> DESCRIPTION OF THE TASK:
Only these lines of the data below are wanted: the one with "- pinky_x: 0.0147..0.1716", the one with "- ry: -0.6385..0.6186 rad", and any lines between them, each repeated exactly.

> RAW DATA:
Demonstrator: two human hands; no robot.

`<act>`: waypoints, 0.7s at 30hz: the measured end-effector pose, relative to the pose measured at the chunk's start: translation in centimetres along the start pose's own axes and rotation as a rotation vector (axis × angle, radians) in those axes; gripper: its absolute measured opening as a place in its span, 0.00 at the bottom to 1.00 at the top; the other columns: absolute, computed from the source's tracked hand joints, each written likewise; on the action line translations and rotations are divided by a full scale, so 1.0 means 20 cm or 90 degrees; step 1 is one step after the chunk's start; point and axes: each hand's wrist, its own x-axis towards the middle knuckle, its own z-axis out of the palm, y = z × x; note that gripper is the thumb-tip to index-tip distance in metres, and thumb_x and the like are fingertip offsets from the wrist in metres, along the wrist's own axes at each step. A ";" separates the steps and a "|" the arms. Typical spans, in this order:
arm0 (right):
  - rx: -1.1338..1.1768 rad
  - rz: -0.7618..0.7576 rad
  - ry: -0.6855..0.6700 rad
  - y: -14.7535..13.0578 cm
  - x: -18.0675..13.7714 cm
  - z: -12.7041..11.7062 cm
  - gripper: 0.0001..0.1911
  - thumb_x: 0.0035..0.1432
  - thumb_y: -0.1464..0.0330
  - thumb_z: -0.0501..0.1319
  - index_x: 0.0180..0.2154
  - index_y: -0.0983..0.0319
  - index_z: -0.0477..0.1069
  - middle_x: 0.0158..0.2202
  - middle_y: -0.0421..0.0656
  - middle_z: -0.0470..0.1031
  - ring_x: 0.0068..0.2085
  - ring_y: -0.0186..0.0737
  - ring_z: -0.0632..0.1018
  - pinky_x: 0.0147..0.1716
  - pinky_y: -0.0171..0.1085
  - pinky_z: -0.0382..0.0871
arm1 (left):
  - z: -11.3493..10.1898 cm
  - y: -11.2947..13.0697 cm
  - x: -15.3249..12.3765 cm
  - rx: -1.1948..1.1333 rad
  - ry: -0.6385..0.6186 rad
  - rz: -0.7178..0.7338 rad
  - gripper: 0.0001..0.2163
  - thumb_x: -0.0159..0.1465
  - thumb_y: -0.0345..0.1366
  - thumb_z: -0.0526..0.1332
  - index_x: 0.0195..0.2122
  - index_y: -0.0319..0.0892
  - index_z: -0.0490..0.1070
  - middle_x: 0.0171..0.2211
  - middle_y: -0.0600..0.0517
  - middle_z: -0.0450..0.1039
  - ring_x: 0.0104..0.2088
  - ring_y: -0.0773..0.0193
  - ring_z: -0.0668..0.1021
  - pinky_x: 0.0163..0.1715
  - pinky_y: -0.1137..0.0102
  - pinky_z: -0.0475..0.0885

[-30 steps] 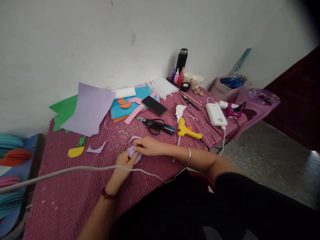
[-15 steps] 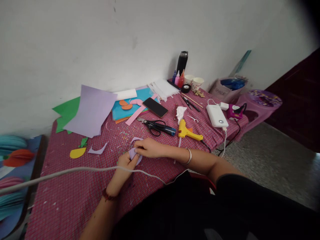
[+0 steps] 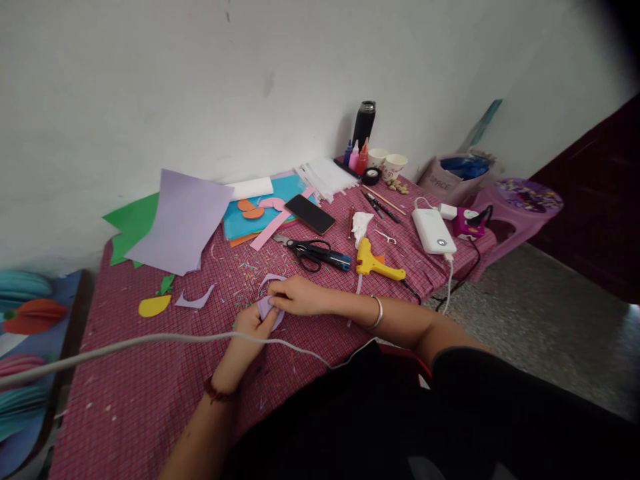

> RESPONSE TO THE EXERCISE:
  - pinky_x: 0.0147..0.1716
  - pinky_y: -0.0171..0.1085
  - pinky_z: -0.0382..0.0871
arm1 (left):
  - z: -11.3493..10.1898 cm
  - y: -11.2947..13.0697 cm
  - x: -15.3249..12.3765 cm
  - rx: -1.1948..1.1333 rad
  - ry: -0.6385..0.6186 rad

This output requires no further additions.